* **Problem to solve**
Exactly as written, set down each line of the data below except its pictures.

* **Data**

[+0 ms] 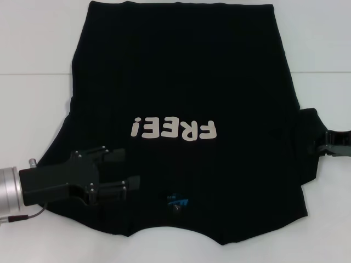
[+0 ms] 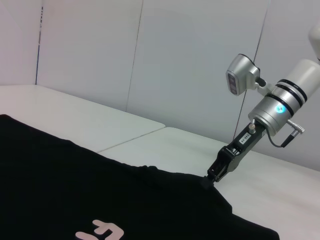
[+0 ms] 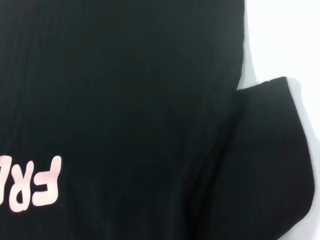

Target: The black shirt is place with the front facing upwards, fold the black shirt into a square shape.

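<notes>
One black shirt [image 1: 181, 71] is lying flat, front up, on the white table [image 1: 33, 55], with two grippers working at it. Its long axis is running away from the robot: hem at the far end, blue neck label [image 1: 176, 201] nearest the robot, white "FREE!" lettering [image 1: 174, 129] reading upside down. The left gripper [image 1: 131, 167] is reaching in level over the left shoulder area, fingers spread, the label just beyond its tips. The right gripper [image 1: 319, 144] is pinching the right sleeve [image 1: 308, 126] edge, its arm slanting down from above.
</notes>
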You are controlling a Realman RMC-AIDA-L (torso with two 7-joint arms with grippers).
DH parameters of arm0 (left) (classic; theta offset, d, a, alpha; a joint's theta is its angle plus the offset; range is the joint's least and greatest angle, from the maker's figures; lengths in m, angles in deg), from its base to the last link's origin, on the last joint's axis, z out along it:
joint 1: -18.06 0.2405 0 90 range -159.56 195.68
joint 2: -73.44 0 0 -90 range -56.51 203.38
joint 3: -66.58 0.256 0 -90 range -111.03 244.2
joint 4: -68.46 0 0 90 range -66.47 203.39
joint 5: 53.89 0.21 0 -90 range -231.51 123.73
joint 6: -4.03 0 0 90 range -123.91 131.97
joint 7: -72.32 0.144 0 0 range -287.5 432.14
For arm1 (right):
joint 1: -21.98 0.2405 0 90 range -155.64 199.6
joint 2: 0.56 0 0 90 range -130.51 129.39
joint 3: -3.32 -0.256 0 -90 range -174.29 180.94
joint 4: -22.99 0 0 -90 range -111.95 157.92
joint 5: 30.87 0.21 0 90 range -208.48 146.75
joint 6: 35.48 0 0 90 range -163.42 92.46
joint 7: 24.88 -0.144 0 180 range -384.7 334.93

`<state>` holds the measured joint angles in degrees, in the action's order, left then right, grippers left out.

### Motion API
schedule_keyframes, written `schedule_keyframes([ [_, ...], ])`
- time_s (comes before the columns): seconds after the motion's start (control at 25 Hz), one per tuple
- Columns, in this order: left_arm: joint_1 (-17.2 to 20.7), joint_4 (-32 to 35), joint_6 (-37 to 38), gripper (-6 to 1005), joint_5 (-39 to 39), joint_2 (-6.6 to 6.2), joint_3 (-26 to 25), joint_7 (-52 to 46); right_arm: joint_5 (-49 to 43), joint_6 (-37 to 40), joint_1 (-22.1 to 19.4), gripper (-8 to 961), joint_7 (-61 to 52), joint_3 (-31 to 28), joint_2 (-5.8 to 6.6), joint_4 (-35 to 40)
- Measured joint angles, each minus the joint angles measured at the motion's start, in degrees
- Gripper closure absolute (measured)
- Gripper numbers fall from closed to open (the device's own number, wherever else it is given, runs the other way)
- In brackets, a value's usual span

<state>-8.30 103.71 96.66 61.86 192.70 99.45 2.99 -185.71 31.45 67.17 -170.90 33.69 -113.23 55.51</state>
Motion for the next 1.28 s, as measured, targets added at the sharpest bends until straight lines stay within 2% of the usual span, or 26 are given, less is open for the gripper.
schedule_keyframes([
  [0.24,0.03,0.00,-0.05,208,0.00,0.00,-0.06,-0.02,-0.02,-0.41,-0.05,716,-0.08,0.45,0.00,0.00],
  [0.44,0.14,0.00,-0.08,207,0.00,0.00,-0.15,-0.02,0.16,-0.40,-0.09,938,0.24,0.50,0.17,0.04],
  [1.0,0.44,0.00,-0.09,207,0.00,-0.10,-0.17,-0.10,4.10,6.12,-3.65,947,1.27,0.49,1.12,10.47],
  [1.28,0.44,0.00,-0.08,207,0.00,-0.01,-0.17,-0.26,4.46,6.42,-0.73,947,4.08,2.60,0.13,10.43],
])
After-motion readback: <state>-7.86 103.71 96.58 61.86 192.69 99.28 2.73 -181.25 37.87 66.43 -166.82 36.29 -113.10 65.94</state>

* **Answer for the task**
[+0 ms] 
[+0 ms] 
[+0 ms] 

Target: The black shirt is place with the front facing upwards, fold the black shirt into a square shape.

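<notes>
One black shirt [image 1: 181, 71] is lying flat, front up, on the white table [image 1: 33, 55], with two grippers working at it. Its long axis is running away from the robot: hem at the far end, blue neck label [image 1: 176, 201] nearest the robot, white "FREE!" lettering [image 1: 174, 129] reading upside down. The left gripper [image 1: 131, 167] is reaching in level over the left shoulder area, fingers spread, the label just beyond its tips. The right gripper [image 1: 319, 144] is pinching the right sleeve [image 1: 308, 126] edge, its arm slanting down from above.
</notes>
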You are controlling a Realman RMC-AIDA-L (torso with two 7-joint arms with grippers).
DH parameters of arm0 (left) (classic; theta offset, d, a, alpha; a joint's theta is its angle plus the offset; range is the joint's least and greatest angle, from the maker's figures; lengths in m, angles in deg), from its base to the last link's origin, on the last joint's axis, z out along it:
joint 1: -18.06 0.2405 0 90 range -159.56 195.68
joint 2: -73.44 0 0 -90 range -56.51 203.38
joint 3: -66.58 0.256 0 -90 range -111.03 244.2
joint 4: -68.46 0 0 90 range -66.47 203.39
joint 5: 53.89 0.21 0 -90 range -231.51 123.73
joint 6: -4.03 0 0 90 range -123.91 131.97
joint 7: -72.32 0.144 0 0 range -287.5 432.14
For arm1 (right):
joint 1: -21.98 0.2405 0 90 range -155.64 199.6
joint 2: 0.56 0 0 90 range -130.51 129.39
joint 3: -3.32 -0.256 0 -90 range -174.29 180.94
joint 4: -22.99 0 0 -90 range -111.95 157.92
joint 5: 30.87 0.21 0 90 range -208.48 146.75
joint 6: 35.48 0 0 90 range -163.42 92.46
joint 7: 24.88 -0.144 0 180 range -384.7 334.93

`<state>` holds the measured joint angles in degrees, in the action's order, left then right, grippers left out.

### Motion API
schedule_keyframes, written `schedule_keyframes([ [_, ...], ])`
- time_s (comes before the columns): seconds after the motion's start (control at 25 Hz), one per tuple
- Columns, in this order: left_arm: joint_1 (-17.2 to 20.7), joint_4 (-32 to 35), joint_6 (-37 to 38), gripper (-6 to 1005), joint_5 (-39 to 39), joint_2 (-6.6 to 6.2), joint_3 (-26 to 25), joint_7 (-52 to 46); right_arm: joint_5 (-49 to 43), joint_6 (-37 to 40), joint_1 (-22.1 to 19.4), gripper (-8 to 961), joint_7 (-61 to 52), joint_3 (-31 to 28), joint_2 (-5.8 to 6.6), joint_4 (-35 to 40)
- Measured joint angles, each minus the joint angles measured at the motion's start, in degrees
- Gripper closure absolute (measured)
- Gripper numbers fall from closed to open (the device's own number, wherever else it is given, runs the other way)
- In brackets, a value's usual span

<state>-8.30 103.71 96.66 61.86 192.70 99.45 2.99 -185.71 31.45 67.17 -170.90 33.69 -113.23 55.51</state>
Motion for the next 1.28 s, as measured, targets added at the sharpest bends until straight lines stay within 2% of the usual span, or 26 are given, less is open for the gripper.
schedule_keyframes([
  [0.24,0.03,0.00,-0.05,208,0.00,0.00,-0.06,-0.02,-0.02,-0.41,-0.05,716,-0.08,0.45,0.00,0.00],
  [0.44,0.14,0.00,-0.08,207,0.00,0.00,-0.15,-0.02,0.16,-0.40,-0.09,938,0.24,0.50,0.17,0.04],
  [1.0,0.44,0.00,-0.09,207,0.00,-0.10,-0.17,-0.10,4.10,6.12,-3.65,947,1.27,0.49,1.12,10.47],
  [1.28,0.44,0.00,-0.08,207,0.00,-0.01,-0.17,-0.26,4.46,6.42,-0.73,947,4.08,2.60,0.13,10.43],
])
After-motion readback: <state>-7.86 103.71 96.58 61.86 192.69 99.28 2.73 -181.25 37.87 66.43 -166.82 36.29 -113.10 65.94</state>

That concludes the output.